Zürichs hohe Lebensqualität macht auch vor dem Tod nicht halt – so wenig wie die hohe Regeldichte. Diesen Eindruck erhält, wer all die Unterlagen des Bestattungs- und Friedhofamts im Internet studiert. Über ein Dutzend Merkblätter warten da, von Orientierungsplänen für jeden Friedhof über Hinweise auf «Grabmalherstellende» (welch amtliche Blähung!) bis zur Verordnung, gemäss der kein Grabmal diskriminierende Aussagen enthalten darf. Es fehlt auch nicht eine Liste von Personen, die für rund tausend Franken an der Beerdigung sprechen, von der «Freien Abschiedsgestalterin», die auch Schauspielerin ist, über Theologen bis zum Zen-Mönch.

Für Einwohner gratis

Beerdigen lassen darf man sich indes nicht von Freischaffenden – das ist seit 1893 Aufgabe der öffentlichen Hand. Und seither gilt auch der Grundsatz: Zürichs Einwohnerinnen und Einwohner haben Anrecht auf eine Gratis-Bestattung, sofern sie keine Extravaganzen wünschen. Zur Standardversion gehören ein Reihengrab, für dessen Pflege allerdings eine jährliche Gebühr von gegen hundert Franken fällig ist, und eine schlichte Kiste aus Pappelholz-Multiplex-Platten, die für Auswärtige 490 Franken kostet: Es gibt eben nicht nur ein Züri-WC und Züri-Wasser, sondern auch den offiziellen Züri-Sarg, in dem 95 Prozent der auf diese Weise Bestatteten beerdigt werden. Erstellt wird er im Rahmen eines Sozialprojekts; laut amtlichen Informationen lässt er sich auch prima bemalen (aber ausdrücklich nur mit biologisch abbaubaren Farben!).
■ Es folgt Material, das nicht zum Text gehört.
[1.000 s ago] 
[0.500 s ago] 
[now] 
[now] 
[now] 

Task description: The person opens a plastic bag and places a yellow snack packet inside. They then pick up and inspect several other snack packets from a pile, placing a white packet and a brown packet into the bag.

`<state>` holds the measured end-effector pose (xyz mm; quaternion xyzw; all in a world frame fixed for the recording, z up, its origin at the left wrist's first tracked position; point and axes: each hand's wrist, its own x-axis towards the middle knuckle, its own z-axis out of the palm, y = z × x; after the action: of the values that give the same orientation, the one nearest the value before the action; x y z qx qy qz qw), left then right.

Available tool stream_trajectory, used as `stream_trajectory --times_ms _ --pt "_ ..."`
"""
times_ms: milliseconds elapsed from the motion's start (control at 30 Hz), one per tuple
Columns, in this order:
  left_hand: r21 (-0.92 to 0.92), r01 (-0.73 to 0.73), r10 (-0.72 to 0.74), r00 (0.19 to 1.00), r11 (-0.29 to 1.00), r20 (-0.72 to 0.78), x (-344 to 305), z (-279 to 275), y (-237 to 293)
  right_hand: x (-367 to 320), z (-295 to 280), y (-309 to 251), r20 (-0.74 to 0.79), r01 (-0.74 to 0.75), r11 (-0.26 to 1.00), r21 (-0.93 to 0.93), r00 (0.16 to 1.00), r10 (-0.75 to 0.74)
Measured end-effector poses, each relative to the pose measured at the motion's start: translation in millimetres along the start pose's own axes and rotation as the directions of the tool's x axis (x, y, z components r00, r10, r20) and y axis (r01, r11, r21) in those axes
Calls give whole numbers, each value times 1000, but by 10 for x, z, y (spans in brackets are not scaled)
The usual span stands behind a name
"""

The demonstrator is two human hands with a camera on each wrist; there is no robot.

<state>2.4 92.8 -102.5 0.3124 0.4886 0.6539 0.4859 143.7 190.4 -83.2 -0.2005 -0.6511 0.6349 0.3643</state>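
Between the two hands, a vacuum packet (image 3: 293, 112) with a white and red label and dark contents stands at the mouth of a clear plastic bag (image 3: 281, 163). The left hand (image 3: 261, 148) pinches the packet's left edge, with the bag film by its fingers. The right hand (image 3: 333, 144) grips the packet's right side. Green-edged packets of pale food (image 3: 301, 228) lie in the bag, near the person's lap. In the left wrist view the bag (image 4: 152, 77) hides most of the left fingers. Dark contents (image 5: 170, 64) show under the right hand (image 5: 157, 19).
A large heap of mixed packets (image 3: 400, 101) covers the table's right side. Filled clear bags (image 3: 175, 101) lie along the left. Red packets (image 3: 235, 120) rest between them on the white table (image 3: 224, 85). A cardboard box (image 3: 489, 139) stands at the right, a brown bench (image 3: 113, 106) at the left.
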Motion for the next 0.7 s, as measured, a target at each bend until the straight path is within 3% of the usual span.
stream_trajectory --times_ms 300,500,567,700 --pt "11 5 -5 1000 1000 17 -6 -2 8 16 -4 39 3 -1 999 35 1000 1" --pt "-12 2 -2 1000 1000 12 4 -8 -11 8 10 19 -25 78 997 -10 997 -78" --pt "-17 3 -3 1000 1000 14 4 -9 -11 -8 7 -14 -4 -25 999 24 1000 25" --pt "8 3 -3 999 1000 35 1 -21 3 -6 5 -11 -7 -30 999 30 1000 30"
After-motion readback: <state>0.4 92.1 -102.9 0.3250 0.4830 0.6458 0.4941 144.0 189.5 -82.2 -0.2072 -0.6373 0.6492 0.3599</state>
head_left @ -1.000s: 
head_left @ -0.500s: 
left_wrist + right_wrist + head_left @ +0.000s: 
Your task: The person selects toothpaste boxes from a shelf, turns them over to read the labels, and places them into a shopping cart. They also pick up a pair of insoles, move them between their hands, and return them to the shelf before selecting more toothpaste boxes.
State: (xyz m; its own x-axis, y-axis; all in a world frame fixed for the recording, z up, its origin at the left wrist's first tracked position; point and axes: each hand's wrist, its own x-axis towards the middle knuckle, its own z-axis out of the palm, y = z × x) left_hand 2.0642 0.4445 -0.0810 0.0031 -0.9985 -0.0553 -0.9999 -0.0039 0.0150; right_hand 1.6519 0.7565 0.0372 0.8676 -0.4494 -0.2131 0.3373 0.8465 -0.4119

Was niemandem erspart bleibt, ist die 30-fränkige Gebühr für den Totenschein. Kremiert aber werden Stadtbewohner ebenfalls unentgeltlich (während alle anderen beziehungsweise deren Angehörige 588 Franken dafür berappen müssen). Bei den Urnen gibt es nebst dem Gratis-Standardmodell kostenpflichtige Spezialausführungen, ganz neu etwa die Züri-Urne mit aufgeprägter Skyline. Kleine, in sieben Farben erhältliche Taschenurnen aus Edelstahl bieten sich überdies für all jene an, die stets etwas von den Überresten Verstorbener mit sich führen möchten. Die Asche nämlich steht Angehörigen zur freien Verfügung – laut kantonaler Bestattungsverordnung «innert der Grenzen der Schicklichkeit» –, darf also auch im eigenen Garten beigesetzt, zu Hause aufbewahrt oder in einen See verstreut werden. Die in allen Lebenslagen auf adäquate Entsorgung bedachte Stadtverwaltung hält fest, die Urne dann zurückzunehmen.

Ein Formular zu Lebzeiten

Auch bei der Beerdigung im Sarg kann, wer noch in der letzten Ruhestätte einen gewissen Repräsentationsdrang ausleben will, für einige tausend Franken edlere Versionen aus Linden- oder gar Eichenholz ordern. Und wer jetzt findet, ein Toter könne keine Bestellungen aufgeben oder Extrawünsche angeben, dem sei gesagt: Als Einwohner kann man seine Wünsche beim Bestattungs- und Friedhofamt zu Lebzeiten kostenlos hinterlegen, per Formular natürlich.